▶ What is needed
In the records below, find the line that contains "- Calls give" and the line that contains "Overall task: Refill", then retype exactly those two lines and every line between them.
....
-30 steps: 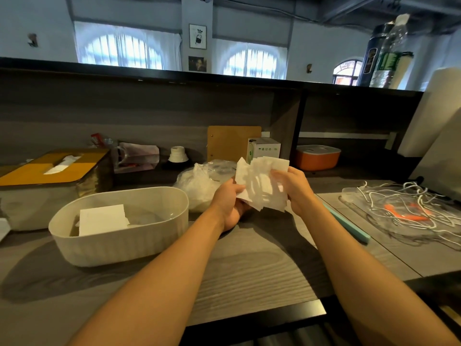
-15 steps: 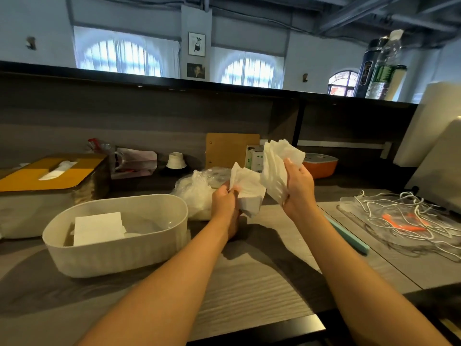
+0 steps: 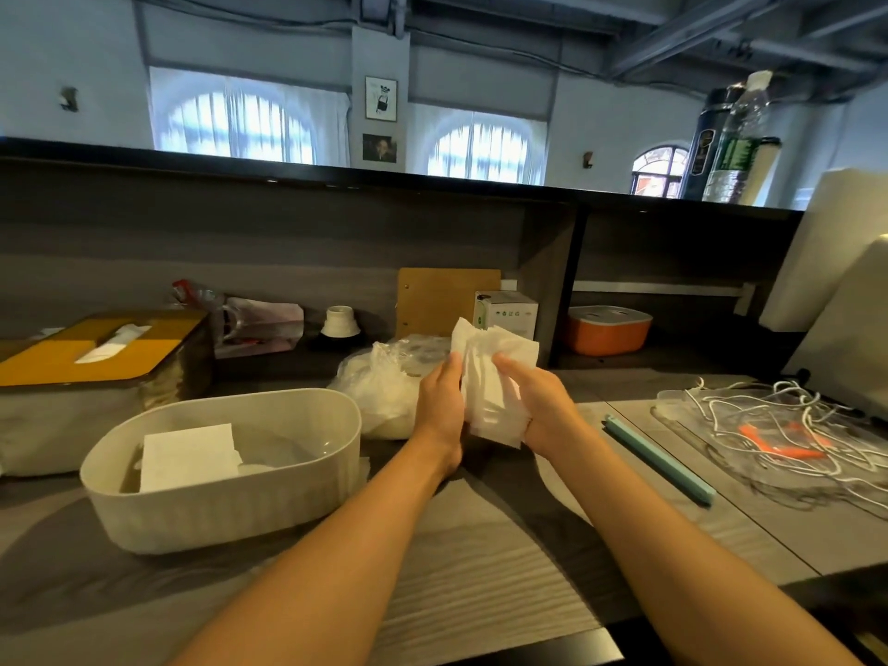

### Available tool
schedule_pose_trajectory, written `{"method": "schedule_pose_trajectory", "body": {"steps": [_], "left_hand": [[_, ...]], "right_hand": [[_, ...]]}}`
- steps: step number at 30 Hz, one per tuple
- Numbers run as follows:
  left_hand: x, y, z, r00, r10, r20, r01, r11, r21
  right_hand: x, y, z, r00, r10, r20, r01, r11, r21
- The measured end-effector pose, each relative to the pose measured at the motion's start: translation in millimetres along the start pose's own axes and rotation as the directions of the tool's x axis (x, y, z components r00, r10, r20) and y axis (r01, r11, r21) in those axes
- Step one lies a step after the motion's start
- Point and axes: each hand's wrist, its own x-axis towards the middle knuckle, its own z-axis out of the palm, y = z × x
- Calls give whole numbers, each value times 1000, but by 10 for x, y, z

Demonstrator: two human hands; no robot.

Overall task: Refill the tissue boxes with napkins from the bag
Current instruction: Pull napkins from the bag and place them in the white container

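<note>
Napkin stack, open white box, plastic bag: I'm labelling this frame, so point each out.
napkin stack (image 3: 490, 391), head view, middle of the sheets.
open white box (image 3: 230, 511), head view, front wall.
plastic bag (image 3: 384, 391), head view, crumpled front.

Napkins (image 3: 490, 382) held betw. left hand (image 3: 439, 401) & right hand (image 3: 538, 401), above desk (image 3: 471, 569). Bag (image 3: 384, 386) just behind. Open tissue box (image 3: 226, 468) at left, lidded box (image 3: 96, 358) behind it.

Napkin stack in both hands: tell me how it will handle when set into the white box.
The napkin stack looks floppy: its edges droop and crumple between the left hand and right hand. Probably light. Loose sheets may fan apart.
</note>
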Motion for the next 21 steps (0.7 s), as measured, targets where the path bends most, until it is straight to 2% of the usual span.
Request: {"method": "schedule_pose_trajectory", "body": {"steps": [2,7,12,18,21], "left_hand": [[-1,10,-9,996,73,-58,-67,994,88],[56,57,-64,966,165,-200,-120,968,222],[57,47,-110,918,352,-183,-249,869,427],[-23,250,-80,841,456,-290,-317,851,418],[-20,387,-75,833,422,-358,-329,898,292]], "right_hand": [[-4,-15,-39,999,27,24,-28,999,43],[-16,-31,-50,981,98,165,-118,986,116],[2,-11,-80,961,178,211,-210,968,136],[12,-4,-129,971,160,176,-193,963,188],[38,-18,-157,988,105,116,-126,973,193]]}}
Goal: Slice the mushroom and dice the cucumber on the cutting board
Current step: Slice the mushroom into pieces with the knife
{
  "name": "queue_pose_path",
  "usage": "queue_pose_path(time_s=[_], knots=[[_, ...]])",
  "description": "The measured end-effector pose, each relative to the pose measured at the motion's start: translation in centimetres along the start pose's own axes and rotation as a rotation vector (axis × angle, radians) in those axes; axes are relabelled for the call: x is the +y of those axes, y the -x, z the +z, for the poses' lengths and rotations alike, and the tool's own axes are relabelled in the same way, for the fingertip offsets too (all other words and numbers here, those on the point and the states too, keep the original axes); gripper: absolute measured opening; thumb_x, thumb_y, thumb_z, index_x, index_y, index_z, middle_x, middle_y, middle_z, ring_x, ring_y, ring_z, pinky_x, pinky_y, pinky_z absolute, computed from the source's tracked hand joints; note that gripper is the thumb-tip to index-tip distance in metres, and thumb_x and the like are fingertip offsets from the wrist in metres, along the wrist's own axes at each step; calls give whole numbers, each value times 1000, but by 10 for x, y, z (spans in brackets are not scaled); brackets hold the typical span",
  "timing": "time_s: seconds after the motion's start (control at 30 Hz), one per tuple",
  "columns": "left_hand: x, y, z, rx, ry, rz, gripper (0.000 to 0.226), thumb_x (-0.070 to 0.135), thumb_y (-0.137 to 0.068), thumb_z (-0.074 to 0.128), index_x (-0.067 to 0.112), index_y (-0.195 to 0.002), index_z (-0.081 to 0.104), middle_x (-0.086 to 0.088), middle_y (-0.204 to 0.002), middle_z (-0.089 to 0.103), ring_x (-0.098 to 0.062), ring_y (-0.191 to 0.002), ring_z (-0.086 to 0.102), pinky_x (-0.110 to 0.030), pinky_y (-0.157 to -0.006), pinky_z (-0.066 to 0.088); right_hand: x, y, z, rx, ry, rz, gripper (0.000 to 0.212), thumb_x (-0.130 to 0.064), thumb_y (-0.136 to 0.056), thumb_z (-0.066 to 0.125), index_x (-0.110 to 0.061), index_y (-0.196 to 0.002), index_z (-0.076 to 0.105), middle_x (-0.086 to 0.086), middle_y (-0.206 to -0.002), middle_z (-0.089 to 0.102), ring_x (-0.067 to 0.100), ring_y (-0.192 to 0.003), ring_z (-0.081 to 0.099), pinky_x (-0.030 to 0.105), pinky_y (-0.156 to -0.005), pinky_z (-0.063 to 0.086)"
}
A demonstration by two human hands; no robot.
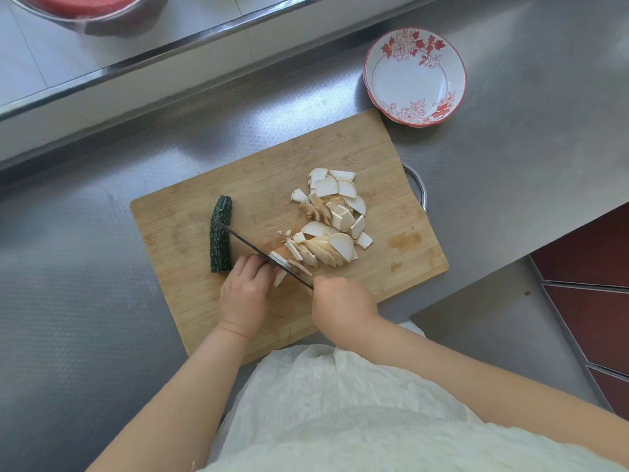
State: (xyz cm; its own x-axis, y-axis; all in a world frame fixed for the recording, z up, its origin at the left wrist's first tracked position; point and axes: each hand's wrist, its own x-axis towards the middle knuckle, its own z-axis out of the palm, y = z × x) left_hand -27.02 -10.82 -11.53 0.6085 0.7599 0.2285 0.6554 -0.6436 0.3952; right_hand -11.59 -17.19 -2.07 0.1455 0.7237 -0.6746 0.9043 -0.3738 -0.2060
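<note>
A wooden cutting board [190,233] lies on the steel counter. White mushroom slices [335,206] are piled on its right half, with a fanned row of fresh slices [326,252] beside the knife blade [248,245]. My right hand [340,306] grips the knife handle, and the blade stands edge-down across the board. My left hand [245,294] has its fingers curled over the last piece of mushroom [280,277], right against the blade. A dark green cucumber [221,233] lies whole on the board, just left of the blade tip.
A white bowl with red flowers [413,76] stands past the board's far right corner. A metal handle [420,189] sticks out from the board's right edge. A steel basin with something red [102,15] sits at the far left. The counter edge drops off at the right.
</note>
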Motion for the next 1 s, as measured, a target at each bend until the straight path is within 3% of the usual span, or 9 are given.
queue_pose_path(time_s=[0.17, 0.3, 0.43, 0.57, 0.73, 0.83, 1.0], knots=[[3, -2, -1, 12, -13, 12, 4, 2, -81, 69, 1, -85, 66, -12, -87, 62, -27, -81, 50, -32, -62, 42, -3, -13, 6, 1, -35, 24, 20, -15, -100, 42, -9, -110, 57, 11, -101, 66, 29, -90, 64, 25, -46, 25], [1, 0, -2, 5, -34, 12, 2, 6, -83, 69, 5, -84, 68, -10, -88, 64, -28, -79, 54, -36, -63, 43, 2, -22, 5, -22, -211, 75, 27, -28, -102, 38, -12, -112, 58, 10, -104, 65, 30, -95, 62, 30, -63, 42], [-1, 5, -2, 17, -7, 6, 4, 8, -85, 68, 5, -83, 68, -11, -87, 64, -27, -77, 55, -36, -63, 46, 12, -17, 3, -13, -285, 76, 31, -34, -101, 38, -13, -110, 60, 8, -99, 66, 28, -88, 63, 33, -68, 50], [-5, 8, 0, 6, 8, -6, 6, 5, -84, 68, 2, -88, 69, -12, -90, 64, -28, -79, 55, -37, -66, 48, 21, 0, 5, 42, -208, 11, 30, -34, -101, 37, -13, -105, 59, 9, -92, 67, 29, -82, 62, 34, -63, 49], [-3, 5, -1, 5, 19, -17, 19, 16, -91, 56, 2, -89, 68, -12, -86, 63, -25, -79, 48, -36, -61, 48, 21, 13, 7, 78, -106, -51, 29, -29, -101, 35, -17, -119, 56, 8, -96, 69, 31, -86, 64, 34, -63, 50], [0, 0, -2, 16, 24, -33, 35, 25, -98, 45, 0, -89, 67, -14, -86, 63, -25, -81, 47, -36, -62, 49, 19, 14, 10, 75, -30, -73, 24, -23, -100, 38, -16, -115, 56, 8, -92, 68, 31, -82, 65, 30, -54, 39], [1, 1, -1, 32, 30, -27, 23, 18, -93, 51, 1, -89, 64, -14, -87, 63, -25, -80, 46, -34, -58, 47, 17, 14, 9, 44, -23, -46, 21, -22, -100, 38, -14, -109, 55, 9, -94, 67, 32, -84, 64, 30, -55, 36]])
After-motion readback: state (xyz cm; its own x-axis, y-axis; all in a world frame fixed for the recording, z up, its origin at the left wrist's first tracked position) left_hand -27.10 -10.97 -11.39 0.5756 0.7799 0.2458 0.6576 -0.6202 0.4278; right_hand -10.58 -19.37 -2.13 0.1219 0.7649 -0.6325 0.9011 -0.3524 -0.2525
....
▶ Exercise response
- Calls give whole numbers, each value times 1000, but by 10 for x, y, z

Demonstrator: two human hands; no robot.

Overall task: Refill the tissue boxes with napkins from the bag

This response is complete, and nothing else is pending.